QUESTION_ID_FIELD_NAME = "qid"

DATASET_SUBDIR = "."
SO_DEVELOPER_SURVEY_URL = "https://cdn.sanity.io/files/jo7n4k8s/production/262f04c41d99fea692e0125c342e446782233fe4.zip/stack-overflow-developer-survey-2024.zip"
class SurveyDataReader:
    """
    A class to read and process Stack Overflow Developer Survey data.
    """

    def __init__(self, schema_file: str, data_file: str):
        if not (os.path.exists(DATASET_SUBDIR) and len([f for f in os.listdir(DATASET_SUBDIR) if f.endswith(".csv")]) == 2):
            self._download_datasets()
        self.schema = self._parse_schema(schema_file)
        self.data = self._parse_data(data_file)

    def _download_datasets(self):
        response = requests.get(SO_DEVELOPER_SURVEY_URL)

        if response.status_code == 200:
            zip_file = BytesIO(response.content)

            with zipfile.ZipFile(zip_file, "r") as zip_ref:
                os.makedirs(DATASET_SUBDIR, exist_ok=True)

                zip_ref.extractall(DATASET_SUBDIR)
        else:
            print(f"Failed to download datasets: Response {response.text}")

    def _parse_schema(self, schema_file: str) -> List[Dict[str, str]]:
        schema = []
        schema_path = Path(schema_file).resolve()
        with open(schema_path, mode="r") as file:
            reader = csv.DictReader(file)
            schema = [row for row in reader]
        return schema

    def _parse_data(self, data_file: str) -> List[Dict[str, Any]]:
        data = []
        data_path = Path(data_file).resolve()
        with open(data_path, mode="r") as file:
            reader = csv.DictReader(file)
            data = [row for row in reader]
        return data

    def get_schema(self) -> List[Dict[str, str]]:
        return self.schema

    def get_data(self) -> List[Dict[str, Any]]:
        return self.data

    def get_question_by_id(self, qid: str) -> Optional[Dict[str, str]]:
        for question in self.schema:
            if question[QUESTION_ID_FIELD_NAME] == qid:
                return question
        return None

    def get_responses_for_question(self, qname: str) -> List[Any]:
        return [response[qname] for response in self.data if qname in response]

    def get_response_by_id(self, response_id: str | int) -> Optional[Dict[str, Any]]:
        response_id_str = str(response_id)
        for response in self.data:
            if response[RESPONSE_ID_FIELD_NAME] == response_id_str:
                return response
        return None

## Getting to know the data reader

In [None]:
SURVEY_SUBDIR = "."
SCHEMA_RELATIVE_PATH = f"{SURVEY_SUBDIR}/survey_results_schema.csv"
DATA_RELATIVE_PATH = f"{SURVEY_SUBDIR}/survey_results_public.csv"

reader = SurveyDataReader(SCHEMA_RELATIVE_PATH, DATA_RELATIVE_PATH)

In [None]:
print(reader.get_schema())

print(len(reader.get_data()))

print(reader.get_data()[0:10]) # Be careful when trying to output the data, there's lots of it!

## Questions

1. Print all the questions asked in the developer survey

2. Which age range has the most responses in the survey?

3. How many survey respondents do we know definitely work for a company larger than Marshall Wace? (Feel free to ask one of us if you don't remember how large Marshall Wace is!)

4. What number of people had less than 1 year of coding experience before (or outside of) coding for their profession?

5. Of the people who had 1 or more years of coding experience outside of coding professionally, what is the average number of years they spent coding outside of work?
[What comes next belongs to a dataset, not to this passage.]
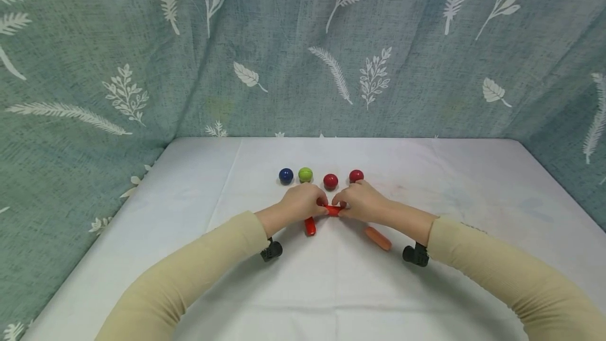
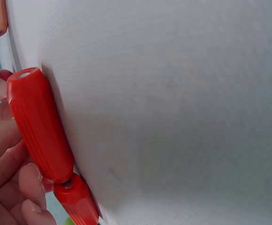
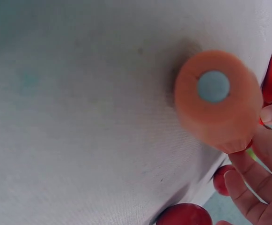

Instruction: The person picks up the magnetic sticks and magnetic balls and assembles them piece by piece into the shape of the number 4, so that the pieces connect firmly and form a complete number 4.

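In the head view, my left hand (image 1: pixel 303 200) and right hand (image 1: pixel 362 202) meet over the white table. Between them they pinch a glossy red rod (image 1: pixel 333 210), one at each end. A second red rod (image 1: pixel 310 226) lies just below my left hand. The left wrist view has a red grooved rod (image 2: pixel 42 126) with a hole in its end, and another red rod (image 2: pixel 77 201) beside its lower end. Close to the right wrist camera is an orange rod (image 3: pixel 220 117) with a round hole in its end; it partly hides my right fingers' grasp.
Beyond the hands stands a row of shiny balls: blue (image 1: pixel 286 176), green (image 1: pixel 305 174), red (image 1: pixel 330 181) and a second red ball (image 1: pixel 356 176) right at my right hand. White cloth (image 1: pixel 303 283) covers the table. A leaf-patterned curtain (image 1: pixel 284 88) closes off the back and sides.
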A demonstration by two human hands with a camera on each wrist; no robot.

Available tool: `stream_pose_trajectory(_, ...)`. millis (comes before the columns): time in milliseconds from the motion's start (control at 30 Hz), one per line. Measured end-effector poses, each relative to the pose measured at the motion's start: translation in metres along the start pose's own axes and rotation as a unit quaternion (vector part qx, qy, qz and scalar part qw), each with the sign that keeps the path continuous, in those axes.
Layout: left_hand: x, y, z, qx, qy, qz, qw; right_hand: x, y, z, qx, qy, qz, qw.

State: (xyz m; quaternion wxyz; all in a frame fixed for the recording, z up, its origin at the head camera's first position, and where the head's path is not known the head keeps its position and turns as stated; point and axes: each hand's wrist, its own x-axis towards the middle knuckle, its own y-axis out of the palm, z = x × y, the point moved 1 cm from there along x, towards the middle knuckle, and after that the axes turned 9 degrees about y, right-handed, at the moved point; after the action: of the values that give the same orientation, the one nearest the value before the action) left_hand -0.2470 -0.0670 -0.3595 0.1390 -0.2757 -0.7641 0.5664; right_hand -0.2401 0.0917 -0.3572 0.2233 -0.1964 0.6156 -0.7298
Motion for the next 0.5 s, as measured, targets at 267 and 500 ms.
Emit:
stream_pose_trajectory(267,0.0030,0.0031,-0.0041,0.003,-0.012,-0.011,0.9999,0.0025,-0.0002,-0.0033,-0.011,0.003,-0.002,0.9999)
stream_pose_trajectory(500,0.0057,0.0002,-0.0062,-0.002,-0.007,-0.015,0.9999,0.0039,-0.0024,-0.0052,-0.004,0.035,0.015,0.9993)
For simplicity, you can consider only the people who have given an exact number of years they have spent coding in both columns (i.e. excluding those with over 50 or less than 1 year)
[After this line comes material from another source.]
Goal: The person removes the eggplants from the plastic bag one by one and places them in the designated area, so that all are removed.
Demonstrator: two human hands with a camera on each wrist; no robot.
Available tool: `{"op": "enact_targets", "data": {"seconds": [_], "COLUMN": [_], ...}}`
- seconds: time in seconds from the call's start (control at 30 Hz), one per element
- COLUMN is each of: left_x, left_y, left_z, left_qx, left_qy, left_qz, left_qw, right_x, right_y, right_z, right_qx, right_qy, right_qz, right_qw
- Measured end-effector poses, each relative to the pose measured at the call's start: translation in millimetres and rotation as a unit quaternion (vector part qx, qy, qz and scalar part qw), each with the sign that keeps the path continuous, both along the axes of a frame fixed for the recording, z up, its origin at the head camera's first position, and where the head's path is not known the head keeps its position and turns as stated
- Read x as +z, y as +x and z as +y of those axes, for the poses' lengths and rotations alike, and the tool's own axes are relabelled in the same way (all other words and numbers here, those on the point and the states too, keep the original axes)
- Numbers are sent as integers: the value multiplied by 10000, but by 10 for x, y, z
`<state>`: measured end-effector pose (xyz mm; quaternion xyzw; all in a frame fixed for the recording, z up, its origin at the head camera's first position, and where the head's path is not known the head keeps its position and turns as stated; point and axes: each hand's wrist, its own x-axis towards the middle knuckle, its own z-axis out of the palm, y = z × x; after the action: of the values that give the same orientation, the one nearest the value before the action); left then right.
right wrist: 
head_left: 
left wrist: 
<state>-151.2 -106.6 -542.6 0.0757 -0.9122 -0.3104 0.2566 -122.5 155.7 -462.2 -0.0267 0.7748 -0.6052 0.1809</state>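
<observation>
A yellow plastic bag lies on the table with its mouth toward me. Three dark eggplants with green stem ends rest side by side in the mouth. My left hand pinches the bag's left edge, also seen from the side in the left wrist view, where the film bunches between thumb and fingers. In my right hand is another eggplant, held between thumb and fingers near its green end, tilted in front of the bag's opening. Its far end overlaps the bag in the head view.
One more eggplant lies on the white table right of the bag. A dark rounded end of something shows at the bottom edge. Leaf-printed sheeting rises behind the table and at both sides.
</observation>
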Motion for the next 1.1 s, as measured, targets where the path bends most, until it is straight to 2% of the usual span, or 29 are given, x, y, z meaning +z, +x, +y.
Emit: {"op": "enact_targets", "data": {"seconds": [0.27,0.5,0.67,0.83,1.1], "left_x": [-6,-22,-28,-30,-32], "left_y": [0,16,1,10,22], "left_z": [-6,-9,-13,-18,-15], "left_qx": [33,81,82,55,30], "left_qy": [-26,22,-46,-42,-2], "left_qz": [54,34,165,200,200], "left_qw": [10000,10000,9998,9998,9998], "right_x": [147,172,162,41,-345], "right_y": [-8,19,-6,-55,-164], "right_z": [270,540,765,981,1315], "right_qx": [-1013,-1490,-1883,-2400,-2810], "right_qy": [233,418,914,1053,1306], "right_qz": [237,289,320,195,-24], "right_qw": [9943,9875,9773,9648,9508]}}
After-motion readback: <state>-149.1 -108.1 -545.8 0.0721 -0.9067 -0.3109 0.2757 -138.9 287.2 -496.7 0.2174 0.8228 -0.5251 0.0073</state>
6. What is the cumulative compensation among those that disclosed their total compensation? (What assumption are we making here?)

7. What is the most used language for software development?
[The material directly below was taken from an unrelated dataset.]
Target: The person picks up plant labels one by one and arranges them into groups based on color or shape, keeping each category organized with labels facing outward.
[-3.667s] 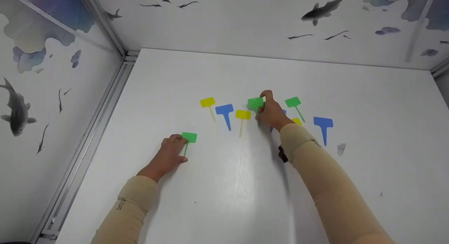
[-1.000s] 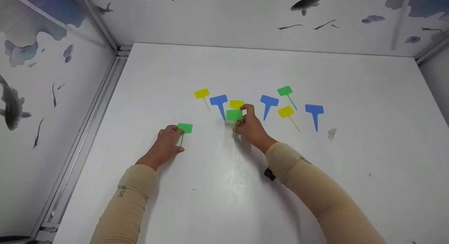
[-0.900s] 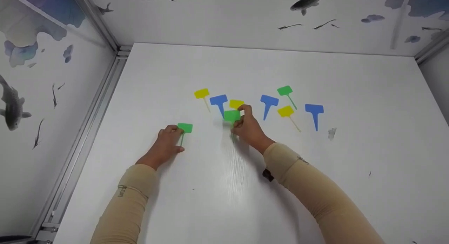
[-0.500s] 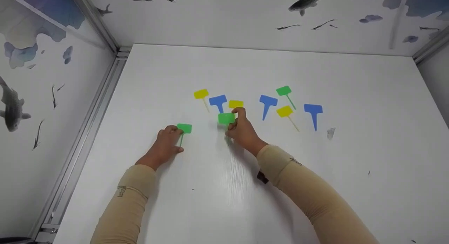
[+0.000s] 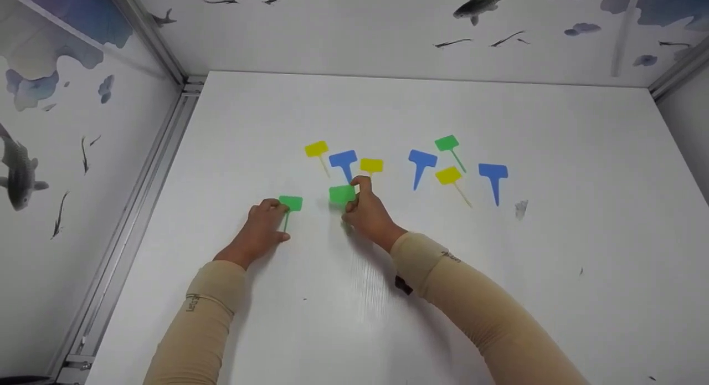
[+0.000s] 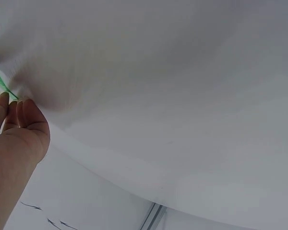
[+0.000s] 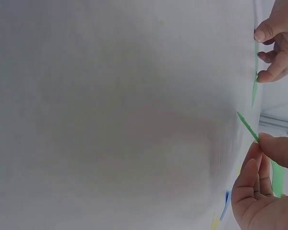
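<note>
A T-shaped green plant label (image 5: 342, 195) is in my right hand (image 5: 370, 214), which pinches its stem between thumb and fingers. The right wrist view shows the pointed stem end (image 7: 247, 126) sticking out past the fingertips. My left hand (image 5: 262, 228) rests on the table around another green plant label (image 5: 291, 203). Its fingers touch the left edge of that label's head, and the thumb lies apart, near the lower stem. Behind my right hand lie a blue label (image 5: 343, 158) and a yellow label (image 5: 371, 165), the yellow one's stem mostly hidden.
Further labels lie flat on the white table (image 5: 332, 340): yellow (image 5: 316, 148) at the left, blue (image 5: 423, 158), green (image 5: 447, 143), yellow (image 5: 448, 175) and blue (image 5: 493, 170) to the right. Printed walls (image 5: 354, 36) border the back and left.
My right hand has carried its green label left and nearer, away from the right-hand group toward my left hand. The left hand keeps its place on the other green label.
</note>
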Motion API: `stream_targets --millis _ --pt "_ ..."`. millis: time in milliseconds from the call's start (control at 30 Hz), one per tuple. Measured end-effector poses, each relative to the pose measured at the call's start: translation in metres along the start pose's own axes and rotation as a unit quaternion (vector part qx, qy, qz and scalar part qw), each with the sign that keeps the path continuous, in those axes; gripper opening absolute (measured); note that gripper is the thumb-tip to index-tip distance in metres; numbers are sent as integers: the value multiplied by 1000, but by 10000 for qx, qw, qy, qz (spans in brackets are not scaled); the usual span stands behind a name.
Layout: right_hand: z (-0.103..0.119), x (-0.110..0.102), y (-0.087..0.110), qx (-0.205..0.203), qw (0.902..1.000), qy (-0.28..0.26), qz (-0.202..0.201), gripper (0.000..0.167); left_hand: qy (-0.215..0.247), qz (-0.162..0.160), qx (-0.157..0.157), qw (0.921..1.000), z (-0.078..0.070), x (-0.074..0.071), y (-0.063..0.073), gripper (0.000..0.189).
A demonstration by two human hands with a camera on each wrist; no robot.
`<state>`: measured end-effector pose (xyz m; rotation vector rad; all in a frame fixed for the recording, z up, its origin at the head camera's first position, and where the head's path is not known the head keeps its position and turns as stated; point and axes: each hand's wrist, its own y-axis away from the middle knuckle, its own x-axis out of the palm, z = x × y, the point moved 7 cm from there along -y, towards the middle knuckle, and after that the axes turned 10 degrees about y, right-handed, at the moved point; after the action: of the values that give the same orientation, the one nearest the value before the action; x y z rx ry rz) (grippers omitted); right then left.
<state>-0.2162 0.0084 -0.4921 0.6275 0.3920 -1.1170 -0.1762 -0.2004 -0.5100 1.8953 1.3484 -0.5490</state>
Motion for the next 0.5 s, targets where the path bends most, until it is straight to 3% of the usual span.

8. How do developers perceive the benefits of AI in their respective fields (as specified by the first question with id `MainBranch`)?

9. Recreate the graph displaying the most used IDEs, found [here](https://survey.stackoverflow.co/2024/technology/#1-integrated-development-environment). As an extension, recreate it per type of individual as shown on the site too (you do not need to make it interactive).

## Bonus Task: SurveyDataReader

`SurveyDataReader` is a basic class that allows you to access the underlying survey data in a programmatic manner. The class is implemented with basic data structures and no external dependencies hence there is plenty of room for optimisation. If you're feeling adventurous, try to improve the speed of basic operations and add some of your own by potentially leveraging a package such as [NumPy](https://numpy.org/).